CitiShakti
Journal
A collection of essays exploring the inner dimensions of human potential. Through the lens of contemplative traditions, subtle energy, contemporary science, and lived experience, the CitiShakti Journal offers grounded insights into meditation, consciousness, leadership, intuition, creativity, and the art of living with greater presence and wisdom.
What Does CitiShakti Mean?
Some names are chosen because they sound beautiful.

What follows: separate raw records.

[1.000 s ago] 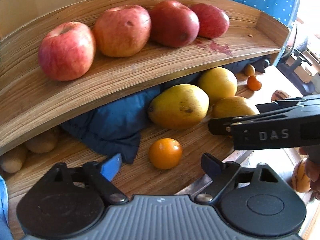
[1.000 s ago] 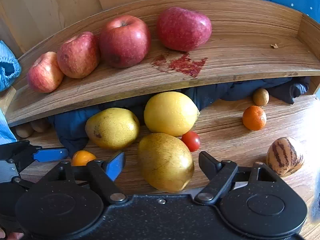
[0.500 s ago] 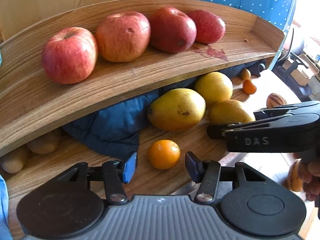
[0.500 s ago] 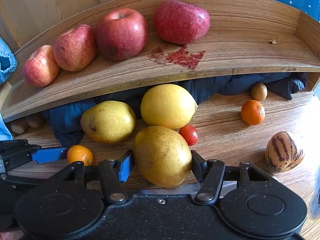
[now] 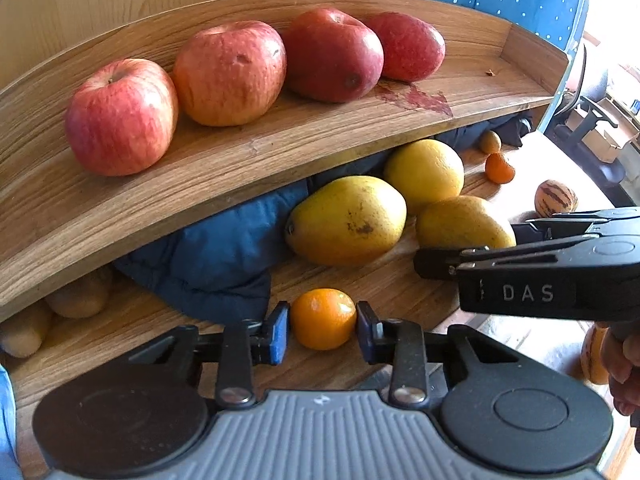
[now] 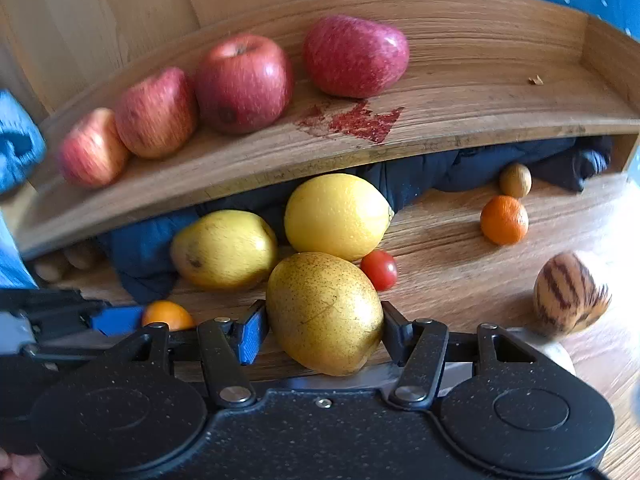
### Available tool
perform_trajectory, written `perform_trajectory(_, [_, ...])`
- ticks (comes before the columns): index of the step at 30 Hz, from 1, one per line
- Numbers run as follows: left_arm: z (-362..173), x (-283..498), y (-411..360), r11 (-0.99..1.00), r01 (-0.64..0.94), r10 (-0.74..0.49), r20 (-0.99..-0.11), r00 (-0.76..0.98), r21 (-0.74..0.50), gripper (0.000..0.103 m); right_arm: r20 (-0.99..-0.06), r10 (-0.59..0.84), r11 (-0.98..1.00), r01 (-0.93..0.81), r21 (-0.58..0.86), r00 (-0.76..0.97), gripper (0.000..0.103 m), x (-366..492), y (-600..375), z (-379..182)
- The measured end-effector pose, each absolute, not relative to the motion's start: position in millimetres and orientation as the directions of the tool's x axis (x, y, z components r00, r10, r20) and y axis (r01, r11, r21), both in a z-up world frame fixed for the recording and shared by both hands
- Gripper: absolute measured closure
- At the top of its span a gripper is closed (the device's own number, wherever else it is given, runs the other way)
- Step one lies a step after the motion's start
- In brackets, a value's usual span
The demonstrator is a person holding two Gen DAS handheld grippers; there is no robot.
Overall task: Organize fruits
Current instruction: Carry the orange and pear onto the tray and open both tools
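Four red apples (image 5: pixel 228 74) already sit in a row along the left and middle of the raised wooden shelf (image 5: pixel 460 128), and its right end is bare except for a red stain, so the apples look sorted. The rest of the job, as I judge it, is everything on the table (image 6: pixel 460 248) below, where the other fruit lies mixed.

Counted on the table: three big yellow fruits clustered at the shelf's front edge, three small orange fruits (one near the left, one toward the right end, one at the lower right edge of the left view), one small red tomato (image 6: pixel 379 270), a striped fruit (image 6: pixel 570 294) near the table's right edge, one small brown fruit (image 6: pixel 515 180) under the shelf's right end, and two or three brownish lumps under its left end, too hidden to name.

The left gripper (image 5: pixel 322 332) has its jaws drawn narrow around the small orange fruit (image 5: pixel 323 318); contact looks likely. The right gripper (image 6: pixel 323 328) clasps the front yellow fruit (image 6: pixel 324 312), both pads against its sides
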State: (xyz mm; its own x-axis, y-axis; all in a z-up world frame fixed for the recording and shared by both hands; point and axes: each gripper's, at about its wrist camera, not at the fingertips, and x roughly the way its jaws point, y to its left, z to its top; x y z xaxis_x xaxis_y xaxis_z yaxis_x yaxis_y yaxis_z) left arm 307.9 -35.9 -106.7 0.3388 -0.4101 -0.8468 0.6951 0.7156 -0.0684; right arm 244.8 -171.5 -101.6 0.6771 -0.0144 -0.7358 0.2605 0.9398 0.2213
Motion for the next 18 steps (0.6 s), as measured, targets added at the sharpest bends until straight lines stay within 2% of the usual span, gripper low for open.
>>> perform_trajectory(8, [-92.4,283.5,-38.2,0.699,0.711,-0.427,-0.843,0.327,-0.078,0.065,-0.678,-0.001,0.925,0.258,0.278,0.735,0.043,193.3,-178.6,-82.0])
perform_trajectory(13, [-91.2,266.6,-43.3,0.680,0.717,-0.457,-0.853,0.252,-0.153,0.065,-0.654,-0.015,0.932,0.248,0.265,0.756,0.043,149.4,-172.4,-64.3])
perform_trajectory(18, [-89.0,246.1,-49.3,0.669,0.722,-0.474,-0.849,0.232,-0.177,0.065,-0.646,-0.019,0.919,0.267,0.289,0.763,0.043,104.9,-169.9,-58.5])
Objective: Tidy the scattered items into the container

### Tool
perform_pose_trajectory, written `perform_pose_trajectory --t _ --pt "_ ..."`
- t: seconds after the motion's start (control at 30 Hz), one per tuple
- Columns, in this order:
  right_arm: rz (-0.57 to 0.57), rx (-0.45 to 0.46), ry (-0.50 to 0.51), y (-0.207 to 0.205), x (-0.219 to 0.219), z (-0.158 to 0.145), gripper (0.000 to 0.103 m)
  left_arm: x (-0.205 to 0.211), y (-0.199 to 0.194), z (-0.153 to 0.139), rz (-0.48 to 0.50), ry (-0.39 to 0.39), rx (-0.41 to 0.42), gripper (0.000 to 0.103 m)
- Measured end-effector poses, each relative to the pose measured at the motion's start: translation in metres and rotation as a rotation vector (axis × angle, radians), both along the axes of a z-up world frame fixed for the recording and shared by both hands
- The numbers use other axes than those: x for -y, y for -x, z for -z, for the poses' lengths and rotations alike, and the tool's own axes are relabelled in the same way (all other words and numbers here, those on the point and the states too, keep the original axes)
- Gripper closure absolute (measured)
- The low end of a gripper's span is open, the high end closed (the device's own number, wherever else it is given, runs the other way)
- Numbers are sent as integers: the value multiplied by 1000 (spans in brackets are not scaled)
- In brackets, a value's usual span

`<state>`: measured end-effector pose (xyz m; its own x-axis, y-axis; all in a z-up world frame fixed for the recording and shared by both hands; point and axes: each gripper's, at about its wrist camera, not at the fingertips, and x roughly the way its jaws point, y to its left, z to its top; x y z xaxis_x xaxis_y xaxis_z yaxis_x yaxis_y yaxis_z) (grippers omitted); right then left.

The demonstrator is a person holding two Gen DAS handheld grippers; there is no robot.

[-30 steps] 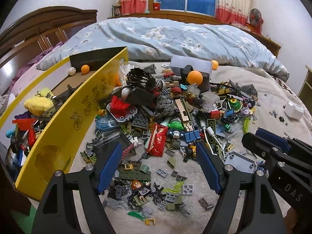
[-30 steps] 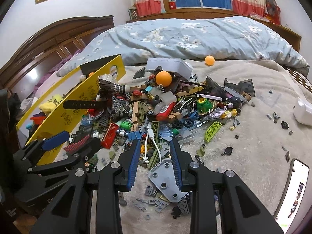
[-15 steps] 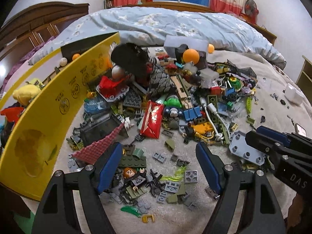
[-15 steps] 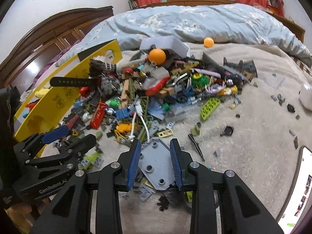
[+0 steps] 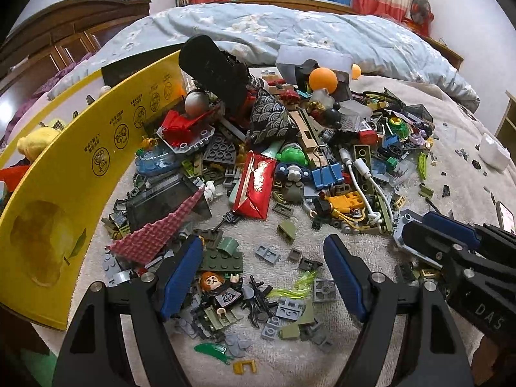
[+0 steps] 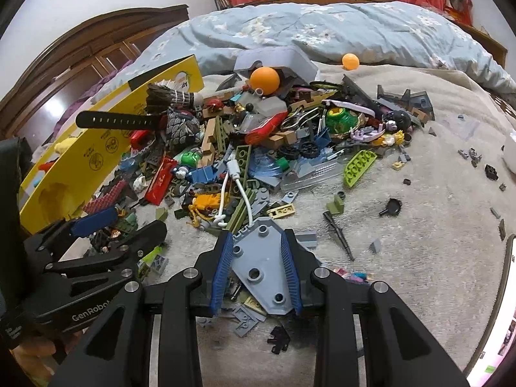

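Observation:
A heap of toy bricks and odds and ends [image 5: 306,148] [image 6: 258,161] lies on a beige towel on the bed. The yellow cardboard box [image 5: 64,193] [image 6: 96,148] stands at its left with toys inside. My left gripper [image 5: 262,245] [image 6: 122,225] is open, low over a minifigure [image 5: 219,287], a green plate [image 5: 222,258] and small grey pieces. My right gripper [image 6: 257,235] [image 5: 451,242] stands narrowly open, its blue pads on either side of a grey wedge plate [image 6: 261,267] [image 5: 403,225] that lies flat on the towel. I see no squeeze on the plate.
An orange ball [image 5: 323,78] [image 6: 264,79] tops the heap; another ball [image 6: 350,61] rests by the blue duvet [image 6: 322,25]. A black strap [image 6: 119,119] sticks out toward the box. A phone [image 6: 496,322] lies at the right edge, a white case [image 5: 493,151] beyond.
Both grippers have sunk toward the towel. The grey wedge plate, which lay ahead of my right gripper's tips, is now between its pads. Neither gripper's gap has changed.

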<state>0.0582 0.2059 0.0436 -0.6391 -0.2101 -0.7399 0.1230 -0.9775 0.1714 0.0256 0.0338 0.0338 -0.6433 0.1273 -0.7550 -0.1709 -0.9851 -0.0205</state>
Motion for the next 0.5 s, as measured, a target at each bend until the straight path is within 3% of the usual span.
perform_pose_trajectory --t 0.5 --pt "-8 -7 -7 -1 5 0 71 0 -1 -1 -12 2 -36 25"
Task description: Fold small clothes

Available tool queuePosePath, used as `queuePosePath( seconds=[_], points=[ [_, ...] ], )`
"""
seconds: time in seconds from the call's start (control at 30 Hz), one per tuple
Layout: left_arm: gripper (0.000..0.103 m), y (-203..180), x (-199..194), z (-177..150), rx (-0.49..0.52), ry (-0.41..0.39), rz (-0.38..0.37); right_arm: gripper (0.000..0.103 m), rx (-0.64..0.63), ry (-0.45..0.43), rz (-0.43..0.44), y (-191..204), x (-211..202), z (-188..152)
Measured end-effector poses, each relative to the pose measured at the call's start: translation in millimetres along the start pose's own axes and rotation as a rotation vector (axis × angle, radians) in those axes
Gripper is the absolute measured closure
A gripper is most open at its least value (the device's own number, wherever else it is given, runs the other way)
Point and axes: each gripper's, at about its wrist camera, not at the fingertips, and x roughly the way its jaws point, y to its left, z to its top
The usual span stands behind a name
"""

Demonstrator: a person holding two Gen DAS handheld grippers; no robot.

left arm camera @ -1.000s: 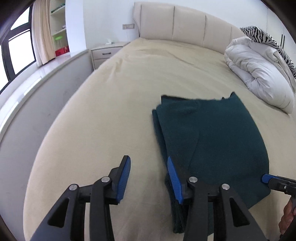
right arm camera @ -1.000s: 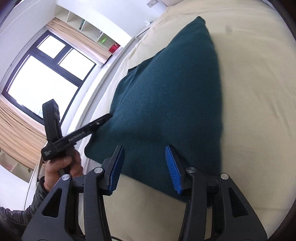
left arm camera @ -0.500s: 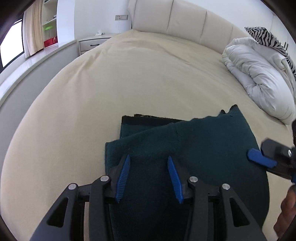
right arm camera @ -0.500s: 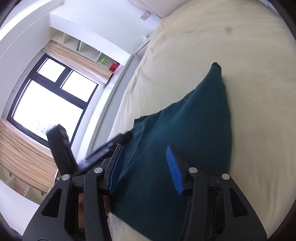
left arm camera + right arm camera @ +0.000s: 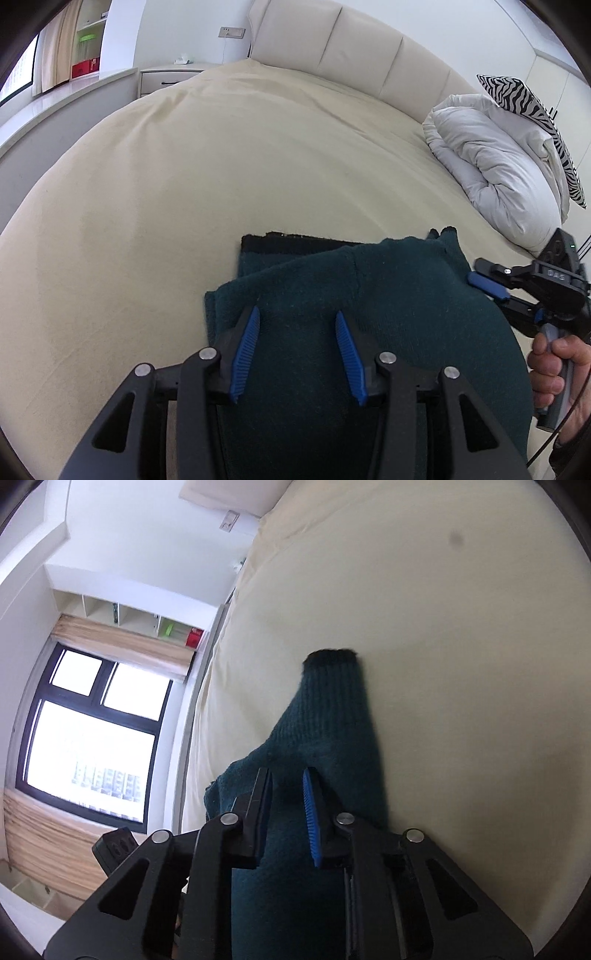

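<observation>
Now a dark teal knitted garment (image 5: 369, 325) lies partly folded on the near part of a cream bed (image 5: 221, 166), its black-edged hem toward the far side. Over its near left portion the left gripper (image 5: 297, 345) hangs with its fingers (image 5: 245, 347) moderately apart, cloth beneath and between them, the blue pads not pressing on it. At the garment's right edge the right gripper (image 5: 288, 805), held in a hand (image 5: 554, 369), is closing its fingers (image 5: 309, 812) with a raised fold of the knit between them. A rumpled white duvet (image 5: 495, 166) sits far right
</observation>
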Motion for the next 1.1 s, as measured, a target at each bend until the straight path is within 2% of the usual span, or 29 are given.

Others are chosen because they carry a prayer.
CitiShakti is both.
For many years, I searched for a word that could hold together everything I had encountered through meditation, contemplative practice, subtle energy work, and the ordinary experiences of being human. I wanted a name that felt ancient, but alive. One that honored the traditions that shaped me without belonging to any single religion or philosophy.
Again and again, I found myself returning to two Sanskrit words: Citi and Shakti.
Together, they point toward something that is difficult to define but surprisingly easy to recognize once it is experienced.
Citi: The Awareness That Is Already Here
Most of us live inside the movement of the mind. Thought follows thought. We replay old conversations. We plan tomorrow while living today.
We become so identified with the stream of thinking that it begins to feel like who we are.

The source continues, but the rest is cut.